Avoid making a big deal of this conversation beforehand, or your friend (or their partner) may be suspicious of your motives. Just say something like, “Hey, I miss you. Can we get together sometime soon for a chat?”

For instance, say, “I’ve noticed that Joe puts you down whenever you talk about looking for a better job. That doesn’t seem very healthy or supportive. ” Don’t hesitate to continue expressing your concern in future meetings if the problem continues.

Don’t criticize the person for staying with their partner, either. They won’t want to talk to you if they feel judged. Instead of saying, “Jane is bad news. I can’t believe you let her dictate your schedule,” say something like, “I’ve noticed that Jane doesn’t want you to see your friends on the weekends anymore. How do you feel about that?”

Take the person seriously, no matter what they tell you. They understand their relationship better than anyone else does. Ask good follow-up questions to make sure you’re understanding them fully. Try, “So, what you’re saying is you feel like you have to stay even though you are unhappy?” Reassure the person that any abusive behavior they’re experiencing is not their fault. “Don’t beat yourself up about this. I know that’s easier said than done, but this is her fault, not yours. ”

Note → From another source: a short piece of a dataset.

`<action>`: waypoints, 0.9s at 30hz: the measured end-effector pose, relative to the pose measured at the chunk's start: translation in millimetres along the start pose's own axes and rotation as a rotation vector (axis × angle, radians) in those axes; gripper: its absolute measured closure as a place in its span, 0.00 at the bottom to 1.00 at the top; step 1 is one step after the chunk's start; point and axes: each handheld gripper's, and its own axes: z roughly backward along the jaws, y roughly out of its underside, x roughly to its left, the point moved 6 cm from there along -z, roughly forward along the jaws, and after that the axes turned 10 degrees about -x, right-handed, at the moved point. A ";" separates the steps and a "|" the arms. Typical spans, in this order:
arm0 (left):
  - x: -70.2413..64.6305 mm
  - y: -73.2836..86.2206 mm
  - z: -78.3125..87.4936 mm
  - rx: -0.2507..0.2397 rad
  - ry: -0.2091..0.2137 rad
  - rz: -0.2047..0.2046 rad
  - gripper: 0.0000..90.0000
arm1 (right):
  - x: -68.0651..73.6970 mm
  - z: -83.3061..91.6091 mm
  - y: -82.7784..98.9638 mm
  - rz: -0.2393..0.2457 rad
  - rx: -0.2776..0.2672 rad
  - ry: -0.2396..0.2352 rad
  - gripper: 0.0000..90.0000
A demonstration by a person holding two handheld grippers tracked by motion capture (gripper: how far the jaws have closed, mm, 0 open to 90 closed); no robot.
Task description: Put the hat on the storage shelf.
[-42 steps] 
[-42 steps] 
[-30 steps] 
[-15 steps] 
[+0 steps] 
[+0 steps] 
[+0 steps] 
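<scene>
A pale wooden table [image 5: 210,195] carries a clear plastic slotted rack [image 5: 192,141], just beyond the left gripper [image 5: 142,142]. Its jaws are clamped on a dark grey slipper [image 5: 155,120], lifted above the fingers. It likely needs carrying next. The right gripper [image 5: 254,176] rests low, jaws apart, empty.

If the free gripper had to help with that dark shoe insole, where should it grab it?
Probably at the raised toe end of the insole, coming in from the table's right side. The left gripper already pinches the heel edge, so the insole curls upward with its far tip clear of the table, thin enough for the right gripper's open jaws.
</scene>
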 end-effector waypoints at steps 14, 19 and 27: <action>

Don’t make assumptions about what your friend or family member wants or needs. Let them tell you what kind of support is best. This kind of conversation may have to take place on numerous occasions over time. Just be steady rather than pushy. Your friend or family member may not be ready to leave their relationship. If that’s the case, let them know that you’ll still be there to help them if and when they ever need anything.

Do not give the person pamphlets or books to read unless they have a safe, private place to keep them. Likewise, don’t send them information online unless their partner does not have access to their computer and phone.

Don’t promise more than you can realistically give. Once you make the offer, the other person will depend on you to follow through.

Your ongoing support and willingness to listen may mean more to the other person than you realize. Avoid pressuring the person to leave their partner, or they may turn away from you. If they leave, it has to be their own choice.

If your friend or family member has become less and less available after getting together with their partner, it could be a warning sign that their partner is trying to isolate them. If the person tells you their partner doesn’t approve of their friends or social life, it could be another red flag.

Notice if the person’s partner says things like “You’d look so great if you lost some weight” or “Why are you going back to school? You were no good at school before. ”

If your friend or family member has been acting out of character lately, consider whether their partner might have something to do with it. Statements like “If you ever left me, I’d probably kill myself” or “I do all these things for you, and then you repay me by making your own plans and leaving me alone” are giveaways of a manipulative relationship. Be aware that your friend’s safety or even life might be threatened, and they could be unwilling to disclose that. The harder it is for them to make contact with you, the more serious the situation may be.

Another major red flag is if the person’s partner reads their text and email conversations.